> [EXERCISE GOAL] Return every line from the records below in which the word "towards" is found.

> [INPUT]
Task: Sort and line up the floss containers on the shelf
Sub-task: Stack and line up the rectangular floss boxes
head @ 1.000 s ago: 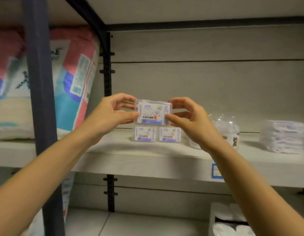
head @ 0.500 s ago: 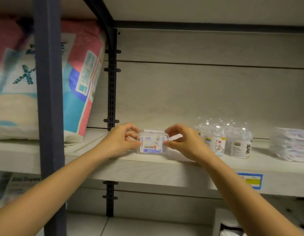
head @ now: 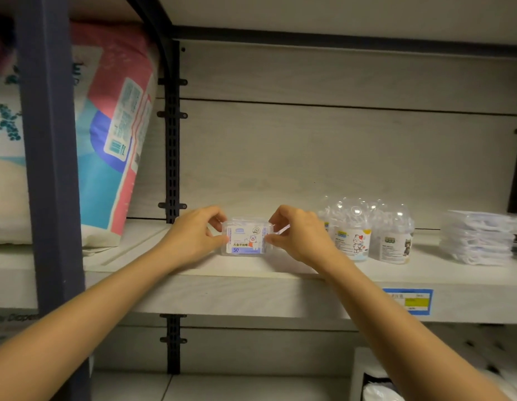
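Clear floss box [head: 247, 237] near the shelf [head: 251, 293] edge, ends pinched by left hand [head: 190, 238] and right hand [head: 300, 238], domed jars [head: 351, 230] rightward

The bay above the shelf [head: 251, 296] is tall and open up to the upper board [head: 309, 13], so a hand can come in over the front edge. At mid-shelf the box [head: 247, 237] is pinched at both ends by the left hand [head: 190, 238] and right hand [head: 302, 237], which block its sides. Left of them, bare board runs to the rail [head: 172, 140] and the leaning bag [head: 115, 125] behind the post [head: 49, 154]. The jars [head: 351, 230] stand just beside the right hand. Bare board separates them from the stack [head: 477, 238]. The back panel [head: 309, 154] closes the rear.
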A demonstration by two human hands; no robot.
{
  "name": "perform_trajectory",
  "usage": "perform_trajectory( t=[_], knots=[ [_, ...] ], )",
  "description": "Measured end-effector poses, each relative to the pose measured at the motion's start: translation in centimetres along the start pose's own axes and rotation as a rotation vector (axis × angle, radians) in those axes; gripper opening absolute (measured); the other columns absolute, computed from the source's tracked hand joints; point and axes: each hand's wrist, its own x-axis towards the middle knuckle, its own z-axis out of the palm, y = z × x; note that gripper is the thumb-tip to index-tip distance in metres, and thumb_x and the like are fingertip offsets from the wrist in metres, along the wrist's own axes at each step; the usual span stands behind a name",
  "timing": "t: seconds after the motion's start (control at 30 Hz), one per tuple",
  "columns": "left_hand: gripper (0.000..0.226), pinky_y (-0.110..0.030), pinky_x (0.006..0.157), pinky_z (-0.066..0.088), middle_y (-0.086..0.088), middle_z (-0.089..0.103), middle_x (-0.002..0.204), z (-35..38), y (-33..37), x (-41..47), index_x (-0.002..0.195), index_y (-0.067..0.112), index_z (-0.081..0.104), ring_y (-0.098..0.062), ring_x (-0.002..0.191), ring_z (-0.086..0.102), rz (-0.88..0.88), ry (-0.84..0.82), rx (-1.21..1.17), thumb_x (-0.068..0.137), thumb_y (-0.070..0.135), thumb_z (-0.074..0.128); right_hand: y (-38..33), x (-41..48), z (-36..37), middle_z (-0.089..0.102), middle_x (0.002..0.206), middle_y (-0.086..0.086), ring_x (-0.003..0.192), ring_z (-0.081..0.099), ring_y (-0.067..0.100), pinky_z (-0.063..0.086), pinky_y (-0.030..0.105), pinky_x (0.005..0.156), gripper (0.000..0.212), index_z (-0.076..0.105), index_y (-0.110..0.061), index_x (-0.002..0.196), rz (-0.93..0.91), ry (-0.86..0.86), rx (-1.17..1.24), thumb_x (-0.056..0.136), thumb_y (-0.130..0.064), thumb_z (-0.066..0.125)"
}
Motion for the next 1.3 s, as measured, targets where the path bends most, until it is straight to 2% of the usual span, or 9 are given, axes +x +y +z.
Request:
perform_trajectory(
  t=[0.13,0.27,0.4,0.57,0.77,0.93,1.07,1.2,1.3],
  knots=[
    [0.037,-0.03,0.076,0.047,0.009,0.056,0.111,-0.5,0.8,-0.7,0.116,0.023,0.056,-0.013,0.083,0.057,0.01,0.124,0.138,0.081,0.03,0.066,0.1,-1.4,-1.2,0.064,0.112,-0.004,0.098,0.061,0.014,0.051,0.035,0.085,0.034,0.057,-0.02,0.116,-0.04,0.033,0.035,0.084,-0.028,0.065],
    [0.011,-0.012,0.057,0.04,0.003,0.062,0.076,-0.5,4.2,-2.1,0.09,0.02,0.062,-0.013,0.061,0.052,0.114,0.304,-0.157,0.083,0.011,0.063,1.5,-4.9,-4.4,0.052,0.063,-0.01,0.059,0.047,0.007,0.043,0.027,0.064,0.015,0.048,-0.024,0.082,-0.046,0.167,0.233,0.085,-0.014,0.06],
    [0.013,-0.009,0.041,0.033,-0.002,0.06,0.057,2.1,9.4,-3.2,0.081,0.017,0.067,-0.008,0.047,0.044,0.036,0.023,-0.632,0.086,0.009,0.058,4.3,-8.8,-7.9,0.04,0.058,0.005,0.056,0.035,0.01,0.035,0.025,0.06,0.032,0.036,-0.018,0.062,0.023,0.086,0.386,0.08,-0.004,0.058],
    [0.015,-0.019,0.045,0.033,0.002,0.058,0.055,7.1,16.0,-3.0,0.08,0.017,0.069,-0.02,0.055,0.039,0.031,-0.12,-0.766,0.087,0.013,0.056,10.5,-11.8,-12.5,0.043,0.063,0.007,0.06,0.041,0.011,0.039,0.026,0.064,0.033,0.037,-0.017,0.061,0.105,0.058,0.484,0.082,-0.008,0.061],
    [0.021,-0.018,0.049,0.046,0.0,0.065,0.063,12.6,24.9,-1.8,0.075,0.019,0.071,-0.008,0.052,0.051,-0.001,-0.217,-0.845,0.087,0.01,0.057,20.0,-12.4,-19.4,0.047,0.053,-0.009,0.05,0.045,0.005,0.04,0.02,0.057,0.029,0.043,-0.017,0.064,0.162,0.042,0.477,0.085,-0.012,0.062],
    [0.013,-0.021,0.062,0.054,-0.005,0.066,0.085,16.3,31.2,2.1,0.097,0.009,0.066,-0.012,0.068,0.058,-0.105,-0.16,-0.886,0.089,0.011,0.056,25.9,-8.9,-24.5,0.061,0.095,0.002,0.081,0.063,0.013,0.055,0.028,0.078,0.003,0.054,-0.018,0.091,0.244,0.187,0.536,0.09,-0.018,0.056],
    [0.01,-0.031,0.083,0.052,0.0,0.059,0.095,19.6,32.8,6.1,0.088,0.019,0.06,-0.013,0.079,0.057,-0.213,-0.142,-0.826,0.092,0.024,0.053,28.6,-5.3,-24.9,0.055,0.13,0.011,0.116,0.055,0.027,0.044,0.044,0.101,0.042,0.048,-0.009,0.13,0.274,0.087,0.218,0.095,-0.032,0.045],
    [0.048,-0.041,0.102,0.043,-0.005,0.06,0.118,21.7,32.6,7.8,0.111,0.017,0.06,-0.026,0.108,0.056,-0.298,-0.193,-0.568,0.083,0.054,0.049,28.9,-4.0,-24.2,0.061,0.116,0.023,0.103,0.061,0.037,0.048,0.048,0.093,0.052,0.057,0.004,0.111,0.328,-0.101,-0.007,0.096,-0.039,0.035],
    [0.06,-0.038,0.103,0.041,-0.001,0.057,0.12,22.2,32.6,7.9,0.121,0.014,0.055,-0.024,0.11,0.054,-0.364,-0.255,-0.597,0.083,0.059,0.046,29.1,-4.0,-23.7,0.066,0.106,0.023,0.094,0.066,0.037,0.053,0.046,0.088,0.056,0.06,0.008,0.105,0.34,-0.199,0.01,0.097,-0.04,0.031]
  ],
)
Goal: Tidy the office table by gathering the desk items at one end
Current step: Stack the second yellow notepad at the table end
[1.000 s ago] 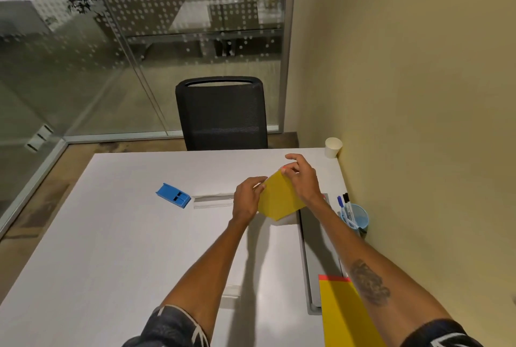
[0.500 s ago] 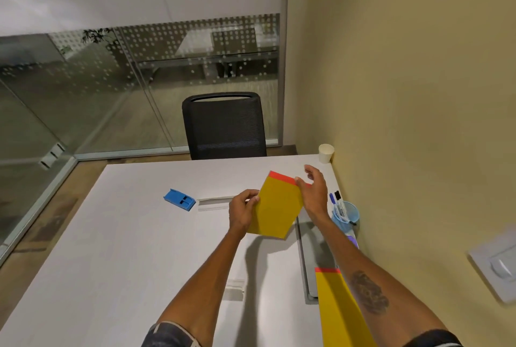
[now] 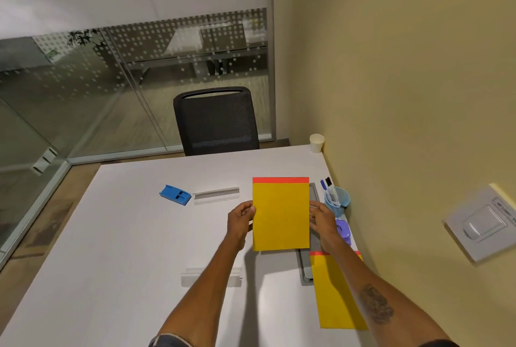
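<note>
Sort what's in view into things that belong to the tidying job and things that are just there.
Job: held yellow pad, second yellow pad, blue stapler, two clear holders, pen cup, purple tape dispenser, paper cup.
Just there: chair, wall switch.

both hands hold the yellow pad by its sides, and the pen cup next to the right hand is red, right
Not quite: the head view shows the pen cup is blue, not red. The rest stands: the left hand and right hand hold the yellow pad by its sides.
</note>
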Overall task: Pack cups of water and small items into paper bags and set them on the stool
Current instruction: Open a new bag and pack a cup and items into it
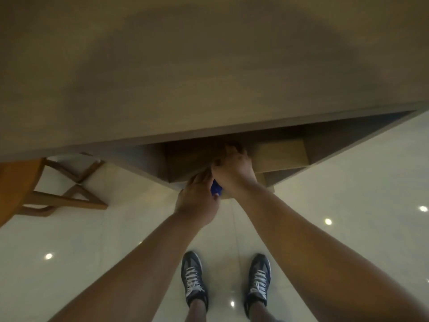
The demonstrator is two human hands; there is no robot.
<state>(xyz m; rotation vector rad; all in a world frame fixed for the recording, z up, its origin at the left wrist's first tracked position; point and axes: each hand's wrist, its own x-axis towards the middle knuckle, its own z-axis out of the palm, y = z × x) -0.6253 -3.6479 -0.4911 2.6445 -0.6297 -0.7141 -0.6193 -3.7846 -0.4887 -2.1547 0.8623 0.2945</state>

> [THE ANSWER]
  "description": "Measured end-effector poses, each relative to the pose measured at the motion's start: translation in centimetres along the start pose's own axes and rotation as a rotation vector (axis × angle, radians) in those axes; gripper opening absolute (measured); the other columns absolute, computed from the source's tracked hand joints; point and axes: each hand's wrist, its own x-axis towards the middle knuckle, its own z-axis out of the palm, y = z × x; note that gripper is the thumb-tip to index-tip distance in metres, and thumb_x and the like are fingertip offsets from the wrist in metres, along the wrist's own axes at each step; the usual span stands behind a name",
<state>(xyz m; rotation vector rad; all in a world frame fixed for the recording, z up, its origin at the left wrist's first tracked position; point and axes: each hand's wrist, its own x-axis towards the middle knuckle, its own z-axis out of the palm, y = z × x) -0.6253 -3.6479 -0.4911 2.6445 -0.6297 -0.7141 -0.6193 -3.7846 -0.4887 -2.1547 0.8623 0.2945</state>

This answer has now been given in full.